Instituições do Estado não poupadas por chuva
Curiosamente, algumas instituições do Estado, como são os casos dos Bombeiros e da Administração Municipal do Dande não foram poupadas pelas águas das chuvas, ao ponto de terem parte dos seus quintais completamente intransitáveis, o que vai exigindo um esforço virado para dentro, no sentido de se mudar o quadro. O administrador-adjunto do município do Dande, Ambrósio Ma- mata, que, por sinal, calçava botas específicas para evitar pisar na água, reconheceu que, quando chove com maior intensidade, é difícil haver em Caxito uma zona não afectada. As águas da chuva inviabilizaram também o sentido ascendente Kitonhi-Sassa, obrigando a que, actualmente, o trânsito automóvel seja feito de forma alternada.

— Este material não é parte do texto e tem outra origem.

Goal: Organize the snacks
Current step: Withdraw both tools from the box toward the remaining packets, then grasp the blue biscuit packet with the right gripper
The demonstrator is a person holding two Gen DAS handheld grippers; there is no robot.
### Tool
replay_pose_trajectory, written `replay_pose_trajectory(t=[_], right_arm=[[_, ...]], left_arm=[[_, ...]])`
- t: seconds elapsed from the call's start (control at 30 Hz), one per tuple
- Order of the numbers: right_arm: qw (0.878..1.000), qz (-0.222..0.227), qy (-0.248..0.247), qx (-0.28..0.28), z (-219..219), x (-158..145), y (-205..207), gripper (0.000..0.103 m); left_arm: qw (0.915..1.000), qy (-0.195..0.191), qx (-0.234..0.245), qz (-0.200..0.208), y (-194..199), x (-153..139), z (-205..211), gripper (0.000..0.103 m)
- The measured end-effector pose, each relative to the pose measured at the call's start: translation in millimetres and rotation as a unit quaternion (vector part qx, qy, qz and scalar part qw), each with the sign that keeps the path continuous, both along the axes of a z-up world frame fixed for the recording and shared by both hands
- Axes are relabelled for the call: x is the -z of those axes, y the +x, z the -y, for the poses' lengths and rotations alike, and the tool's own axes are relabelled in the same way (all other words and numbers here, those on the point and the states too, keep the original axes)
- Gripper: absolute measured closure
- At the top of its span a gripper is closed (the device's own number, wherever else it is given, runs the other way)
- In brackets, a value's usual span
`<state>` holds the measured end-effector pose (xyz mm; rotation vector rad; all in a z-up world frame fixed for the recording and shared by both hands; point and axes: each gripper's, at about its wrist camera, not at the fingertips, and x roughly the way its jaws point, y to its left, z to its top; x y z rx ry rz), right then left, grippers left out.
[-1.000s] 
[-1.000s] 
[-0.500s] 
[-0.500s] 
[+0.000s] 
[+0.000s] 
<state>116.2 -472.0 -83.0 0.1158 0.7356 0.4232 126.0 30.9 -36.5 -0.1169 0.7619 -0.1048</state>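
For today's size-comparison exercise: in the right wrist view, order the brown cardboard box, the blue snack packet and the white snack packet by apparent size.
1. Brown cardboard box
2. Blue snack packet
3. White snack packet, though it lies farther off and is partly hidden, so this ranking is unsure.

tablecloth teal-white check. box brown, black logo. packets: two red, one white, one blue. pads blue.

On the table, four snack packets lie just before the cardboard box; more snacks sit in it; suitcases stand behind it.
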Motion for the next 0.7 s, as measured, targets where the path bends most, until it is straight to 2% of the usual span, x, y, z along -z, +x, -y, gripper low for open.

Questionado sobre tal, Ambrósio Mamata explicou que a situação deve-se a certas construções que foram feitas nessas imediações, que obstruíram um pequeno canal que transportava as águas da chuva para a vala de drenagem. O responsável deixou expresso que o Governo vai retirar também os cidadãos que construíram nas linhas de água.

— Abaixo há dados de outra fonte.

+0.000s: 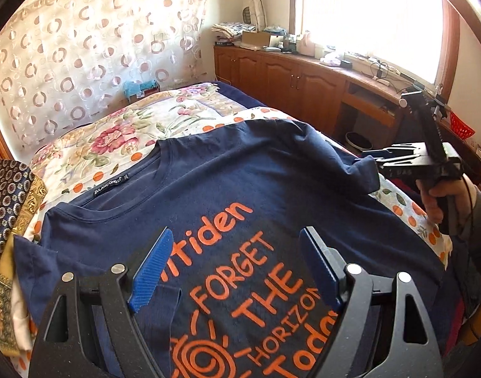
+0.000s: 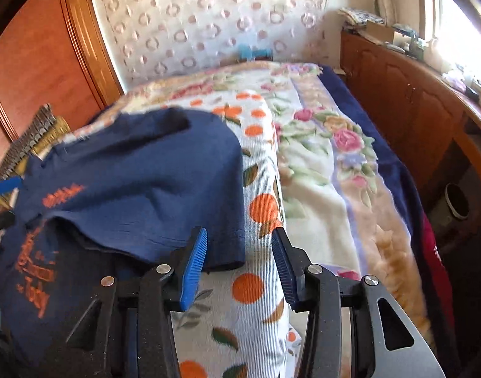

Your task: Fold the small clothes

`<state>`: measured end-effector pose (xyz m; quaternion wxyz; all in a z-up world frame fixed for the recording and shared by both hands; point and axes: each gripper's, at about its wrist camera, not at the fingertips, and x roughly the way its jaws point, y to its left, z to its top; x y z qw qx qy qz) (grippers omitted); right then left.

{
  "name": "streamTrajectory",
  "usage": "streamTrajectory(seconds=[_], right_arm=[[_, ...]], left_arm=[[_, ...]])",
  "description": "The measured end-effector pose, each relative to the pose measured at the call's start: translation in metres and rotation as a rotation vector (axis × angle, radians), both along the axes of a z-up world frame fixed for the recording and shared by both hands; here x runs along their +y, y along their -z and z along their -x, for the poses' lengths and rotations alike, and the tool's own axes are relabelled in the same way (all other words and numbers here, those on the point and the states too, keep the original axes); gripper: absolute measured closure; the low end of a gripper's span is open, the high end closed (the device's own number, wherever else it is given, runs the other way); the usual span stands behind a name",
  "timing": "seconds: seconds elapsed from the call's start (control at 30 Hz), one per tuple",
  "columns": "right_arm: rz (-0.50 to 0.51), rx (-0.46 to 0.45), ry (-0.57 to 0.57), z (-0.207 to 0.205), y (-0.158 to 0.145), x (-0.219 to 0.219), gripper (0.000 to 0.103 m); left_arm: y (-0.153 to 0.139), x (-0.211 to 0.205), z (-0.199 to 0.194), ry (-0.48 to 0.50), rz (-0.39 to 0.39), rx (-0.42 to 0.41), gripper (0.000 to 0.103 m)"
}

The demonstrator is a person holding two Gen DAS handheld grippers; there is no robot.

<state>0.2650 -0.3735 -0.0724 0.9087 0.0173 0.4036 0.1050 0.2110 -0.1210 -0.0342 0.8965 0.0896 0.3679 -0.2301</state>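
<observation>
- The navy T-shirt (image 1: 209,195) is lying print-up on the orange-print cloth (image 1: 407,214) across the bed, its collar pointing far-left and its hem running near, so its long axis is going from far to near.
- The left gripper (image 1: 237,267) is hovering over the orange lettering with its jaws spread wide and nothing between them.
- The right gripper (image 2: 240,261) is standing partly open just past the right sleeve (image 2: 183,189); the sleeve hem is lying by its left pad, and neither pad is pressing on it.
- Only the left wrist view is showing the neck label (image 1: 111,184) and a hand (image 1: 445,198) gripping the right tool.
- Only the right wrist view is showing the sleeve's free edge and the floral blanket (image 2: 319,170) stretching far and right, giving open room there.
- Patterned fabrics (image 1: 7,208) are crowding the shirt's left edge.
</observation>
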Motion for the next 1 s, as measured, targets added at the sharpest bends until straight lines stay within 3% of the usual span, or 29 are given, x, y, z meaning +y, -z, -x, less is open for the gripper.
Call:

Quanto ao processo de reassentamento da população afectada pelas chuvas, o administrador-adjunto referiu que algumas empresas, igrejas e organizações colaboraram com o Governo local, cedendo espaços para reassentar temporariamente as vítimas das enxurradas, o que, conjugado com os locais seleccionados pelos dirigentes da província, está a facilitar o processo de realojamento, desde o ano passado. Ambrósio Mamata esclareceu que a administração achou uma solução oportuna na distribuição de seis chapas de zinco para cada sinistrado utilizar na composição do tecto da sua cubata, por causa da carência, usando as da casa antiga para sustentar as partes laterais.
Informou, igualmente, que os lotes estão atribuídos para, depois, se construírem residências definitivas, já que a zona do 25 de Dezembro oferece segurança, no periodo chuvoso. Relativamente aos problemas de transportes públicos, instituições de saúde e de ensino, Ambrósio Mamata garantiu que a administração está a trabalhar para que sejam reforçados os serviços que já existem (transporte) e haja outros (saúde e educação), no local.
O administrador-adjunto do município do Dande assegurou, para os próximos dias, a distribuição de água, por camiões-cisternas da administração, aos tanques plásticos, recentemente instalados no centro de realojamento do bairro 25 de Dezembro, na comuna das Mabubas. Considerando a chuva como obra da natureza, Ambrósio Mamata pediu à população afectada para ter calma, paciência, fé e esperança, porque, segundo ele, a administração está a fazer tudo que pode, para ver a situação actual revertida a favor das vítimas das chuvas e da enchente do rio Dande.